Lors de la messe des Rameaux, le Pape a abordé un sujet mystérieux et délicat, en même temps que profondément actuel : l’abîme des souffrances du Christ. Jésus, dans sa Passion, a souffert comme aucun autre homme, ni même comme la somme des êtres humains, ne le pourra. Il a souffert surabondamment en quantité et en qualité. Rien ne lui aura été épargné. Comme le dit saint Charles de Foucauld, il a tellement pris la dernière place que personne ne pourra la lui ravir. Il a souffert dans son corps, depuis la sueur de sang au Jardin des Oliviers, jusqu’à l’asphyxie sur la Croix. Il a enduré les gifles, les coups de la flagellation, la couronne d’épines, la soif et la faim, le froid et la nudité, les moqueries. Il a enduré les rejets de la plupart des Juifs et pire encore la double trahison de Judas et de Pierre, qu’il avait pourtant lui-même choisis comme Apôtres. Dans toutes ses souffrances, il faut admettre avec la grande Tradition de l’Église qu’il n’a jamais perdu la vision béatifique et que, par conséquent, on ne peut lui attribuer la vertu de foi ; même sur la Croix, il ne faisait qu’un avec son Père. Il était Dieu et l’est toujours resté. Mais ceci n’est pas admis par tous hélas aujourd’hui. Alors regardons de très près.

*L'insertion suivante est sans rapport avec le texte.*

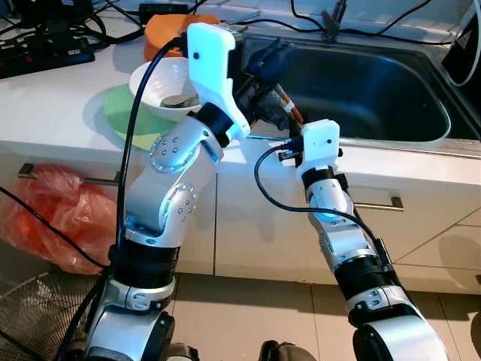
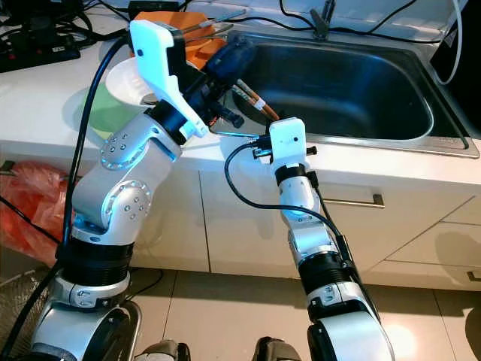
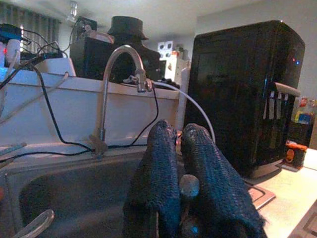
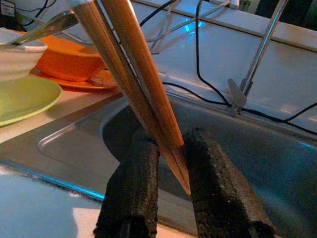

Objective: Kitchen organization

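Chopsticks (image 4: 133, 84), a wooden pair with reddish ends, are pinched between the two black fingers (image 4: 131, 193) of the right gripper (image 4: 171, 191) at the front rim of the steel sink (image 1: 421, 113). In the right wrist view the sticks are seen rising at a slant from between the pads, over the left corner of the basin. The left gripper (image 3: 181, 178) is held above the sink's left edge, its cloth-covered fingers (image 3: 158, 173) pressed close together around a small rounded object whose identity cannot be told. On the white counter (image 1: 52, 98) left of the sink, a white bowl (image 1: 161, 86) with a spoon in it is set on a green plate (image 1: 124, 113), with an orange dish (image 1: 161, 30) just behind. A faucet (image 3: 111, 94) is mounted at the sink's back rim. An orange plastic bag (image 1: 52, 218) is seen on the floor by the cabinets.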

Beaucoup comprennent la parole mystérieuse du psaume 21 – Père, Pourquoi m’avez-vous abandonné –, comme un abandon du Père. C’était la thèse des Protestants, reprise de nos jours par trop de théologiens. Qu’en est-il vraiment ? En réalité, si Jésus est bien tombé dans un état de trouble et de détresse inimaginable, il n’a jamais été rejeté par son Père et il est toujours resté dans un total abandon à lui, comme le confirme sa parole d’abandon que nous a gardée saint Luc. Mais tout en gardant la vision béatifique, le Christ prend véritablement sur lui tous les péchés du monde, ce qui suffit largement à comprendre son cri d’angoisse. D’autre part, ce cri d’abandon est tiré du psaume 21 ; or ce psaume, en sa finale, contient une certitude de résurrection, si bien que le cri d’abandon devient certitude de salut, cela non seulement pour Jésus lui-même, mais encore pour toute la multitude.
Après les trois premières paroles qui montraient qu’il pensait d’abord aux autres, Jésus, en deux cris montant vers le ciel, exprime l’intensité réelle de sa souffrance dans ses effets les plus visibles : l’abandon et la soif. De la Croix, monte ainsi une parole qui, aux yeux de ses ennemis, devait apparaître fatale, car, s’il est vraiment Dieu, comment peut-il et ose-t-il affirmer que Dieu l’abandonne ? En fait, la Croix restera toujours un scandale au sens propre du terme, c’est-à-dire une pierre d’achoppement. Mais si cette parole de Jésus reste mystérieuse, elle s’avère en réalité divine et donc adorable. C’est elle qui nous fait découvrir le plus à fond le mystère de l’Incarnation, vrai scandale aussi, si on y réfléchit bien. Jésus est tout à la fois vrai Dieu et vrai homme. Jésus est et sera toujours un signe de contradiction. Seule la foi peut accepter le mystère de l’Incarnation et l’Évangile dans toutes leurs dimensions. Cette parole de Jésus en croix nous révèle ce mystère en profondeur.
Le scandale est là : la Toute Puissance devient la faiblesse, la Parole éternelle devient enfant, infans, c’est-à-dire ce qui ne parle pas. Ne rationalisons jamais le mystère et admettons avec la foi de l’Église les deux bouts de la chaîne, savoir que si le Christ Verbe de Dieu a bien souffert dans sa nature humaine, s’il s’est senti abandonné par son Père en s’identifiant aux pécheurs, sans pécher pour autant, il a cependant gardé, toute sa vie durant, y compris sur la Croix, l’union la plus intime et bienheureuse avec son Père.